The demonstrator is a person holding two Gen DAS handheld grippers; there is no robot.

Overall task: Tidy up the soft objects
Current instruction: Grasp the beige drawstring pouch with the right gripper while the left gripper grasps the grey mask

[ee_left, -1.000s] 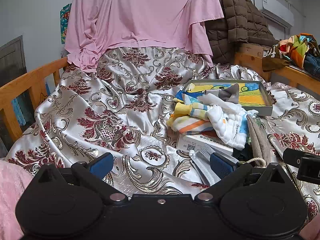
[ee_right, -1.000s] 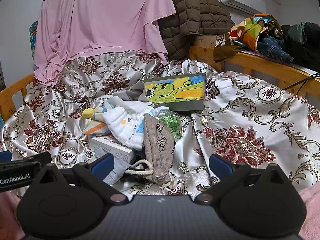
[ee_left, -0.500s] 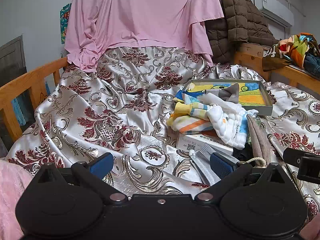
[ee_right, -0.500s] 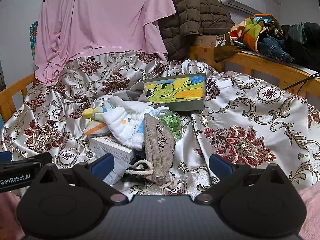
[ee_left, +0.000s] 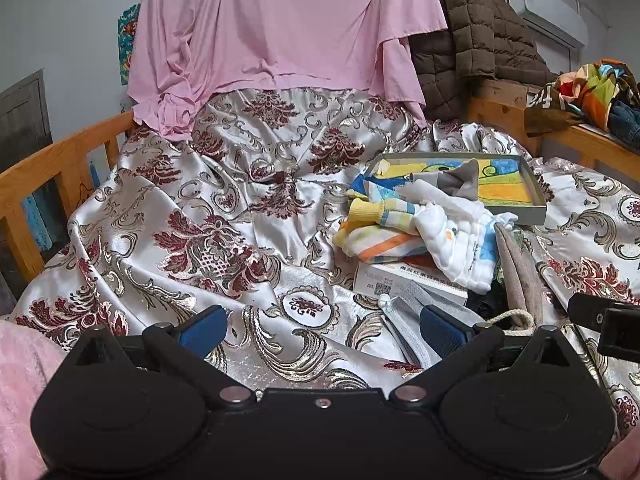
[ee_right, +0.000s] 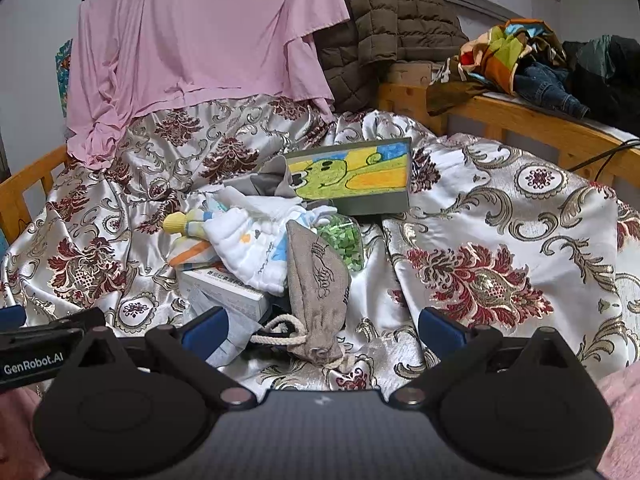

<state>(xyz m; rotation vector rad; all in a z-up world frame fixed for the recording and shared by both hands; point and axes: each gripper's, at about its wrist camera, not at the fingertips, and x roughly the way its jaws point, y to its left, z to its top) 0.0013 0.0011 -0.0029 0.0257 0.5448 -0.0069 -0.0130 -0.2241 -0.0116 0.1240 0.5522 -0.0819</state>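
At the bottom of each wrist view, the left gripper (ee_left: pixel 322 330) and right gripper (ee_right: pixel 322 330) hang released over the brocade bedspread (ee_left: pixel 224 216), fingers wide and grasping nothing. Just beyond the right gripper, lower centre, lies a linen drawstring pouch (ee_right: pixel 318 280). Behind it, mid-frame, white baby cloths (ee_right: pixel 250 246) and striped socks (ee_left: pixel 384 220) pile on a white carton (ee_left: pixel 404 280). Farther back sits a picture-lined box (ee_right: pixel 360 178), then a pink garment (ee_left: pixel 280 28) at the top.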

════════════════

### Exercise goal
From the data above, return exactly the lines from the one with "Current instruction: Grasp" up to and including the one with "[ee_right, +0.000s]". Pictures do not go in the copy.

### Answer for this exercise
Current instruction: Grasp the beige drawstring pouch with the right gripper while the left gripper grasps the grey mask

[ee_left, -1.000s] 
[ee_right, -1.000s] 
[ee_left, -0.500s] 
[ee_right, -0.500s] 
[ee_left, +0.000s] 
[ee_right, +0.000s] 

The exercise requires no further answer.